Pero confirmó: “En un negativo de cine –en blanco y negro, nitrato de plata o en color–, ves los almidones en las capas de los colores, es polvo pegado por una máquina; eso produce una irregularidad hermosa. Los píxeles son matemáticamente exactos, tienen tanta perfección que molesta. Por tanto, el exceso de calidad sobre el material dificulta una puesta estética en el cuadro”.
¿Cómo tú puedes lograr que tu cuadro sea creíble a partir de esa súper calidad? Esta fue una de sus preguntas al público, la mayoría jóvenes realizadores que tienen desafíos diferentes.

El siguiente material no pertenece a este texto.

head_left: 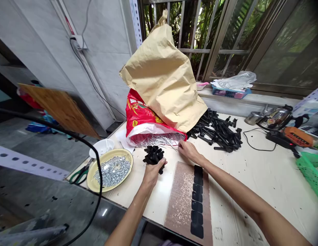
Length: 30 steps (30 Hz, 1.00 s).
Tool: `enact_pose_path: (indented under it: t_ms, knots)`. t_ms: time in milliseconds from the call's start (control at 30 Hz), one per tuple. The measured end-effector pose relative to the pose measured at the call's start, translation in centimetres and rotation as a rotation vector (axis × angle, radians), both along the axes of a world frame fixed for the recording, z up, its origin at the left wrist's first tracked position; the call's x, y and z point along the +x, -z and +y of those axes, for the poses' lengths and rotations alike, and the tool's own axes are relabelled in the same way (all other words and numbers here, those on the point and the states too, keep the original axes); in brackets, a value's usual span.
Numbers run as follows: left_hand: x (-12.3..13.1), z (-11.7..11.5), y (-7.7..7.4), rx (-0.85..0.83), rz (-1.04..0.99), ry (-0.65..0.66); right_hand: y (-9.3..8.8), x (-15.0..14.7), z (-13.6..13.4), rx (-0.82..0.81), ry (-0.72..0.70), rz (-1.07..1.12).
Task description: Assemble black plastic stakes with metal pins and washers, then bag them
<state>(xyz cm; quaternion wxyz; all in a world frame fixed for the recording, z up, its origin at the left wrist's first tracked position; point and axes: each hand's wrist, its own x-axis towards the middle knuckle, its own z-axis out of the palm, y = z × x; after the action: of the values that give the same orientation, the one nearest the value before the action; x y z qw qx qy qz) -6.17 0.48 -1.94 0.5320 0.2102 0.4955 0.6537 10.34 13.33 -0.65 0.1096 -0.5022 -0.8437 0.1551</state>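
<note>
My left hand [153, 172] is closed around a bunch of black plastic parts [152, 154], held just above the table. At the mouth of a red and white bag [141, 114], my right hand [189, 150] has its fingers pinched together. Thin metal rods [156, 139] spill from that bag beside the fingertips; whether one is gripped I cannot make out. Below my right wrist lies a brown board [181, 201] with a column of black flat pieces [197, 206] along its right side. Left of my left hand is a yellow dish [129, 159] of small shiny metal pieces [114, 171].
A large tan paper sack [164, 75] leans over the red bag. Behind my right hand is a pile of black plastic parts [220, 131]. Green-handled scissors [80, 174] and a white bowl [101, 147] sit at the left edge. A kettle [275, 118] and green basket [309, 174] stand at right.
</note>
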Motion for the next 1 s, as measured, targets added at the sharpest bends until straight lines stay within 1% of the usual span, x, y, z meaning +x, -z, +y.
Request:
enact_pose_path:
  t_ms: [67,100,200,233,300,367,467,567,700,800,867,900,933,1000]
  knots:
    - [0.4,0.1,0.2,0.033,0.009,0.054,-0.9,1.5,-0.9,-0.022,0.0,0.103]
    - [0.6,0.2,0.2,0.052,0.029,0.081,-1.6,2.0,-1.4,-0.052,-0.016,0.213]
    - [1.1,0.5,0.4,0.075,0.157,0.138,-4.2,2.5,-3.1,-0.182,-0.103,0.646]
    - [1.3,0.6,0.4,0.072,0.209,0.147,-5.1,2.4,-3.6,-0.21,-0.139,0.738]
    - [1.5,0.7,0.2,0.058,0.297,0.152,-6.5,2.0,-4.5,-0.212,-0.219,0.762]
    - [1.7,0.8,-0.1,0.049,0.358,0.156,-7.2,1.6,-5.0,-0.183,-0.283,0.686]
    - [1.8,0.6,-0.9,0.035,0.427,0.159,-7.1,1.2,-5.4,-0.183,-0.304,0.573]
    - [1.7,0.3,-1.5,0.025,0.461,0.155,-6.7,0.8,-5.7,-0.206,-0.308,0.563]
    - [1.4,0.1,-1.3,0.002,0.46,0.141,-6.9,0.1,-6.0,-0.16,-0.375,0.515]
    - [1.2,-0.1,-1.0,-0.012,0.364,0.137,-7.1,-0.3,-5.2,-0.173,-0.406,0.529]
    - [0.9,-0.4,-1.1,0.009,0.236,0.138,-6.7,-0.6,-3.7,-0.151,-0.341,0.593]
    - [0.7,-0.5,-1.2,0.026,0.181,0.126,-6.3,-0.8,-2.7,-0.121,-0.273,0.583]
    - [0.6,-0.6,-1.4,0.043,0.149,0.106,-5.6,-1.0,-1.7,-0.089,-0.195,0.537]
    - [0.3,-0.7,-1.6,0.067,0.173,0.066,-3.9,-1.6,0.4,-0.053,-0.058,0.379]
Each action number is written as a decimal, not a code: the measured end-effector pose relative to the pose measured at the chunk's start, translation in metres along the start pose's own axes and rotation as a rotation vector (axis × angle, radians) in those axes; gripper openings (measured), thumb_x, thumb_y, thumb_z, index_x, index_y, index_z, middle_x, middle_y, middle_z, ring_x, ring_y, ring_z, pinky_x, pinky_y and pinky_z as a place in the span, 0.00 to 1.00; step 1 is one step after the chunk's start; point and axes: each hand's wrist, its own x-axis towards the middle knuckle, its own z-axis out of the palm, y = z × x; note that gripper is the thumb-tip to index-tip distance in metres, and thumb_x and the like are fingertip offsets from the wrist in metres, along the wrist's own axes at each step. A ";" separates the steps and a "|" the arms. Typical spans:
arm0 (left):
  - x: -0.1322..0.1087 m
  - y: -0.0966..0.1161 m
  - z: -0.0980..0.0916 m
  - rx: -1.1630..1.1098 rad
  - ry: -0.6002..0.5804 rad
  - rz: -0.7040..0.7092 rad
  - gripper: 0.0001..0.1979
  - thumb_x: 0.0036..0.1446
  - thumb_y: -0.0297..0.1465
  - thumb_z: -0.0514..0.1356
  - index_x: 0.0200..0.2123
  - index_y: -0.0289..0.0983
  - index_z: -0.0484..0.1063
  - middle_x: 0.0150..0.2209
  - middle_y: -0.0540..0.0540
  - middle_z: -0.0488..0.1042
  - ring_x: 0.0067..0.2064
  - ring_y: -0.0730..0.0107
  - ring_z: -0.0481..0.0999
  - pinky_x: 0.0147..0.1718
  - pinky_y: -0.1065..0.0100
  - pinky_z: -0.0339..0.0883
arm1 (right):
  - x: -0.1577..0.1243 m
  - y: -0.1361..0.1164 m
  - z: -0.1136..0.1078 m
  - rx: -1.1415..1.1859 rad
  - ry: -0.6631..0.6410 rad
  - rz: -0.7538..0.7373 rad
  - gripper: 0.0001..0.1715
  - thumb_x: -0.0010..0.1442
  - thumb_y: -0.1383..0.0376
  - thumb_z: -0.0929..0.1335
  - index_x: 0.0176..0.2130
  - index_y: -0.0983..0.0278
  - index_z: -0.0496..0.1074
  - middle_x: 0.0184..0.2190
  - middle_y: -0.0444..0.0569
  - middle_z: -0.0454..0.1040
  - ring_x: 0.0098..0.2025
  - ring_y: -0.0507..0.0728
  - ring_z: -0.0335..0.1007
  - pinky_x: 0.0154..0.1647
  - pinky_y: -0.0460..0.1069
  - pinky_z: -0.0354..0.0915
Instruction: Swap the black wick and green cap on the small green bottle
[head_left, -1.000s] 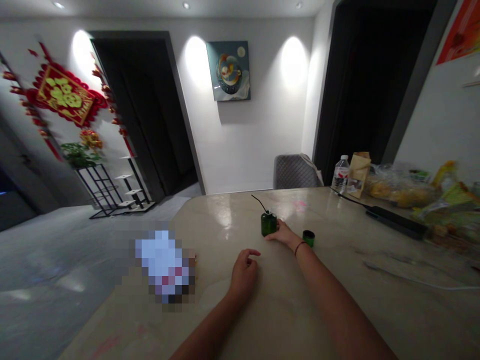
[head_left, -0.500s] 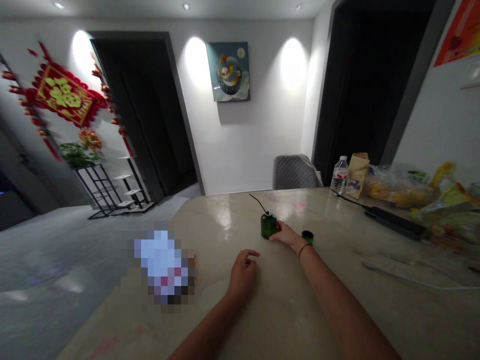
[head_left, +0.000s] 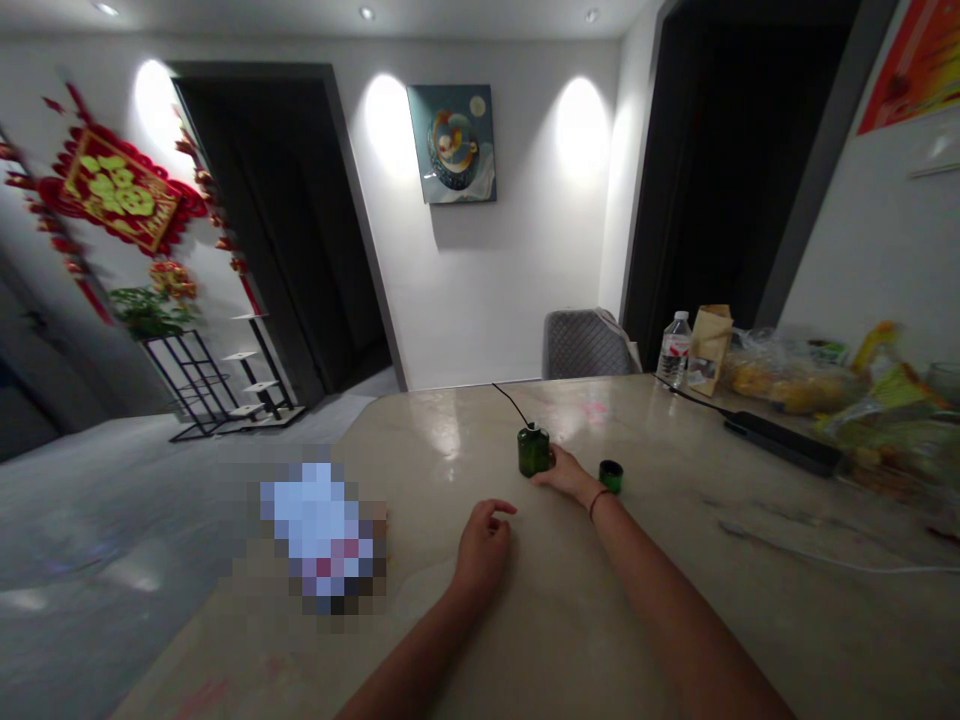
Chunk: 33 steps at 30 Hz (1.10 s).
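1. Head view: green bottle (head_left: 533,453) upright on the pale worktop (head_left: 420,490), mid-scene; a thin dark stick (head_left: 511,405) slants out of its mouth, up and left.
2. Right hand (head_left: 564,474) at the bottle's right side; grip closed on it, thumb low on the near side.
3. Left hand (head_left: 486,540) nearer and left of the bottle, apart from it; grip released, fingers loosely bent.
4. Green cup (head_left: 611,479) just right of the right wrist, dark opening upward.
5. Far right: water bottle (head_left: 674,352), paper bag (head_left: 709,350), black power strip (head_left: 781,443).
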 end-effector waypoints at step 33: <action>0.000 0.005 0.000 0.032 -0.015 -0.014 0.11 0.49 0.22 0.50 0.34 0.37 0.68 0.31 0.50 0.68 0.32 0.75 0.68 0.32 0.75 0.60 | -0.007 -0.008 -0.008 -0.260 -0.041 -0.033 0.35 0.33 0.59 0.75 0.44 0.62 0.67 0.43 0.49 0.71 0.46 0.60 0.66 0.45 0.51 0.61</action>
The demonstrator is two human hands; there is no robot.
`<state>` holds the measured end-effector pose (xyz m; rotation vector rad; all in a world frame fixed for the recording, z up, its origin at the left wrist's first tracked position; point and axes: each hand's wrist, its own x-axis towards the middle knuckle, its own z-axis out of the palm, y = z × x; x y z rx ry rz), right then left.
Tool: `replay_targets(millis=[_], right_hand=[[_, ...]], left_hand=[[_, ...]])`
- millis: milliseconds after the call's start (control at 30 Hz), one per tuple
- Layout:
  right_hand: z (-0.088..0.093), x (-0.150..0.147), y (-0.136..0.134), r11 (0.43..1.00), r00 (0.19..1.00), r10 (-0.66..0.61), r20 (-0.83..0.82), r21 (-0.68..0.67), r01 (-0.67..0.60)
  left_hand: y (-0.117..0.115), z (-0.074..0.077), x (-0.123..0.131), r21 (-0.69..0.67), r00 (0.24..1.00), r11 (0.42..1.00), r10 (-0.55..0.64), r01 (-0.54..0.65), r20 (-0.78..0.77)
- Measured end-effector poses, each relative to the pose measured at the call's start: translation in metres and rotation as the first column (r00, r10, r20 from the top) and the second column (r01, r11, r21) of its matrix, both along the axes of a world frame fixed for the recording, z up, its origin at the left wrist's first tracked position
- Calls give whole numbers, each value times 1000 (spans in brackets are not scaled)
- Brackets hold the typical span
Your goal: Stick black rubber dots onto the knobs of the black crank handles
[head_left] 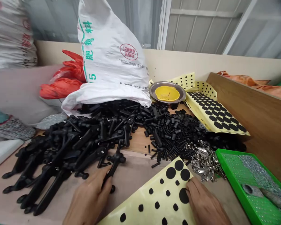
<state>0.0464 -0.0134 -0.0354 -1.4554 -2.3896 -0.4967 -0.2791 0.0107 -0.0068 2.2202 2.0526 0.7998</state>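
My left hand [92, 193] is closed around a black plastic clamp-like part [117, 160] with rounded knobs at its end. In front of me lies a pale yellow backing sheet [152, 200] with black round pads, large ones near its far corner and smaller dots lower down. At the sheet's right edge, my right hand [204, 200] has its fingers closed against a large black pad [184, 195]; the fingertips are partly hidden. Just beyond my left hand, a pile of similar long black parts [84, 140] spreads across the table.
Small black tubes and springs [170, 131] are heaped mid-table, beside metal clips [204, 159]. A green tray [234, 184] with small metal pieces stands at right. Behind are a white sack [112, 47], a metal bowl [152, 90] with a yellow basket [167, 93], and more pad sheets [216, 112].
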Motion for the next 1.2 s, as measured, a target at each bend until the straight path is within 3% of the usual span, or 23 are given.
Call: replay_targets(millis=[133,233,333,600,800,1000,1200], right_hand=[[3,0,0,1000,1000,9,27,-13,-8],[1,5,-4,994,1000,25,18,-108,-23],[-6,9,-8,982,1000,8,9,-191,-6],[-13,9,-12,974,999,-31,19,-222,34],[-15,13,-18,991,991,113,69,-74,-108],[-6,15,-21,946,985,85,-150,-298,-127],[-3,14,-22,933,968,60,-245,-329,-142]], left_hand=[[-6,-9,9,-62,993,991,-115,116,16],[-6,-14,11,-101,986,981,-168,167,2],[-6,-18,10,-128,983,976,-181,177,-17],[-8,-20,11,-151,985,975,-172,166,-25],[-9,-19,12,-131,988,979,-153,155,26],[-8,-20,12,-120,986,979,-164,163,7],[-5,-17,12,-140,989,979,-146,147,15]])
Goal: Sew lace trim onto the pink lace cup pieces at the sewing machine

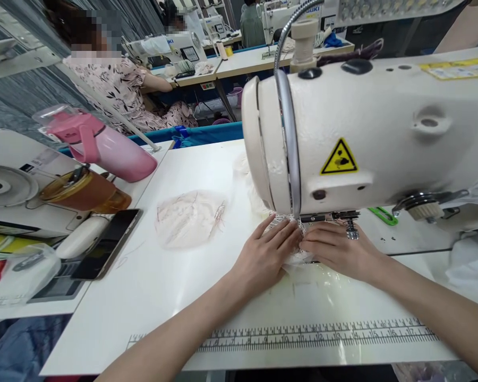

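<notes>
Beneath the head of a white sewing machine (362,138), pale lace fabric (298,257) lies on the white table. My left hand (266,249) rests on the fabric left of the needle area, its fingers stretched forward and slightly apart. Just to the right, my right hand (338,249) has its fingers pressed together at the fabric's edge, close to the presser area; its fingertips are partly hidden. A separate piece of sheer pale fabric (189,218) with loose reddish threads lies flat to the left of my hands.
On the left stand a pink bottle (115,151), an amber cup (85,193) and a dark phone (108,244). A ruler strip (302,337) runs along the table's front. Green snips (383,216) lie behind my right hand. A person (107,87) sits at another machine beyond.
</notes>
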The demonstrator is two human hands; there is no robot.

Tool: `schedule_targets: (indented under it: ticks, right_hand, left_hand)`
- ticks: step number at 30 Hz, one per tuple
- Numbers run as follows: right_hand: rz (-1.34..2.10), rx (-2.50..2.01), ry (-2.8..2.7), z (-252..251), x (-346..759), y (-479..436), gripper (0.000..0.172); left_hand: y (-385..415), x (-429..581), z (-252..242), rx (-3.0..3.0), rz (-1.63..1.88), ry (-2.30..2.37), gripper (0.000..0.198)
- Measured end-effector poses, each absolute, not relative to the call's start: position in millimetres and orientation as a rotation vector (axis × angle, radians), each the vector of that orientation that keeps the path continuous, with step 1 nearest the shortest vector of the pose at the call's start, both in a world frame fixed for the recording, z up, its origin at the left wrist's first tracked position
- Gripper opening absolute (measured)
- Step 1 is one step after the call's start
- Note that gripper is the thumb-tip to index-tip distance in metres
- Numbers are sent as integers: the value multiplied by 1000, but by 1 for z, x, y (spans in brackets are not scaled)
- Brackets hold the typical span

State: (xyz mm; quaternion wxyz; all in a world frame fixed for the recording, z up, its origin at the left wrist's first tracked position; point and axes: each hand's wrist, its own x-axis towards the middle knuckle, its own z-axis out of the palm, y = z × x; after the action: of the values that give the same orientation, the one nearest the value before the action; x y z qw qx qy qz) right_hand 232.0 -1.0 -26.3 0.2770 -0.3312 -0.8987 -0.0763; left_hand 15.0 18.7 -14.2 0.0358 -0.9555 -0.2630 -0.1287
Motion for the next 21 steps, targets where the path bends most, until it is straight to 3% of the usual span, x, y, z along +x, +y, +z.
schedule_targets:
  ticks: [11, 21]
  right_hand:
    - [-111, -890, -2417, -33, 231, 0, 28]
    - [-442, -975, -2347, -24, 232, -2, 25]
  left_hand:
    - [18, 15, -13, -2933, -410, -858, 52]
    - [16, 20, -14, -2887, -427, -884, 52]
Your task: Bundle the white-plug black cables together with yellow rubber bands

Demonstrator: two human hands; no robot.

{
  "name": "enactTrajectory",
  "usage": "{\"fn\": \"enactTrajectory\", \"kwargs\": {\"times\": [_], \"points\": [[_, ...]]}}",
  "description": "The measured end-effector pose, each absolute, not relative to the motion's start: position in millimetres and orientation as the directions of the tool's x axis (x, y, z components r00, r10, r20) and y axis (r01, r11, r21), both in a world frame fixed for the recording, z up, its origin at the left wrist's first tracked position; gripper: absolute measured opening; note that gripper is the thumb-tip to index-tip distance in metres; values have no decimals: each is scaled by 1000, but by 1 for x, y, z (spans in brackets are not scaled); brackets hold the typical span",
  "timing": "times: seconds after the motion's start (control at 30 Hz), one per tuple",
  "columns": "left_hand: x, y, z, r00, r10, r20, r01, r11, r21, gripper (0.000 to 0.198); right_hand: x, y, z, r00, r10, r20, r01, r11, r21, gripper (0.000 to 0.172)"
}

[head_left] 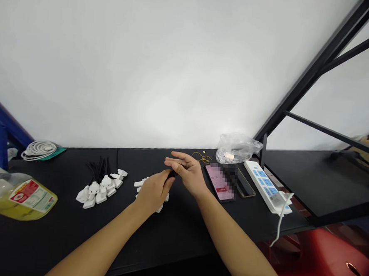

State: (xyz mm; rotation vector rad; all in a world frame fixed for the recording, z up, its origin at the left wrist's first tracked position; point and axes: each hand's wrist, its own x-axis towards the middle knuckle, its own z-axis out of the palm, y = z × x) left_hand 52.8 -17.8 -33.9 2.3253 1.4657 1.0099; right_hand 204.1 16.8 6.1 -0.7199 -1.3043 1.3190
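Observation:
My left hand [153, 191] is closed around a small black item [172, 174], whose end shows at the fingertips. Over that end, my right hand [187, 170] has its fingers stretched and spread; its palm side is partly hidden. Beneath and behind my left hand lie several white plug-like pieces [140, 183], partly covered by it. Farther left on the black table [152, 252] is a pile of white plugs [101, 189] with black cable ties or cords [99, 168] behind it.
A bottle of yellow liquid [24, 199] and a coiled white cable [40, 149] are at the left. On the right are a phone [219, 182], a second dark phone-like device [246, 184], a power strip [265, 185], a plastic bag [238, 147] and a red stool [329, 263].

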Motion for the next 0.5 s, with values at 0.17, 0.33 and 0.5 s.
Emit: {"fn": "enactTrajectory", "kwargs": {"times": [0.17,0.33,0.5], "points": [[52,-17,-32,287,868,405,725,-473,501,30,205,16,6,-208,933,292,-342,210,-916,30],[53,-17,-30,314,869,382,710,-482,513,33,212,16,7,-246,900,360,-176,324,-929,17],[48,-16,-34,252,886,390,630,-456,629,37,225,17,13,-273,818,506,149,555,-818,13]]}}
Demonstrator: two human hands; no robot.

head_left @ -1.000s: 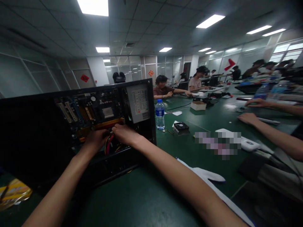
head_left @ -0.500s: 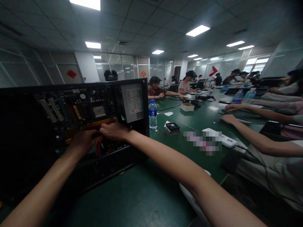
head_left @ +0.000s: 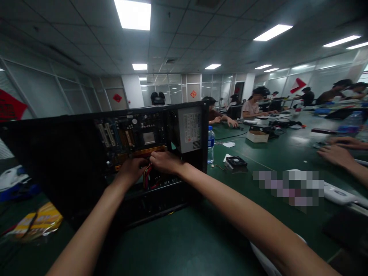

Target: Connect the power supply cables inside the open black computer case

“Yo siento que las tecnologías estandarizan un poco la forma de ver, pero siempre que haya cultura y que haya un artista detrás de una cámara, no importa si la cámara es grande o chiquita, lo que vale es lo que piensa la persona que está detrás de la cámara”.
Para su cierre eligió la petición del sueco Ingmar Bergman a un fotógrafo, del que no esperaba menos que una buena luz, y por ende, su consejo.
“Aquel que vaya a hacer películas, si las va a dirigir piense que el fotógrafo es un colaborador, no un enemigo; piense que a veces uno pide cosas imposibles de resolver, y hay cosas que se resuelven, no con bienes materiales, sino con talento”.
Añadió: “Aunque uno sepa lo que quiere decir y tenga los medios y la cultura para hacerlo, hay que estudiar, hay que ver cine viejo, moderno… leer, buscar información. La tecnología computarizada, además de la facilidad de tenerla en la mano, hay que saberla para dominarla y sacarle el provecho creando”.
Acerca de su vivencia como jurado de la edición 27 de El Almacén de la Imagen, insistió en las sorpresas.
“He visto cosas de un grupo de Nuevitas (Movimiento Audiovisual en Nuevitas). Antes era impensable que el cine llegara a esos lugares, y está presente con calidad y con formas de decir muy contemporáneas, y bien dichas. Yo me siento muy feliz. El cine es imagen, no importa que se vea en un televisor, en una computadora o en una salita; y cuando las imágenes son bellas, convencen, entran por los ojos”.
Y no podía despedirse Raúl Pérez Ureta sin su piropo a esta ciudad: “Ha sido placentero para mí volver a Camagüey. Camagüey es una ciudad muy cinematográfica, donde mucha gente sabe de cine y habla de cine, y como yo soy un empedernido del cine, disfruto mucho cuando vengo”.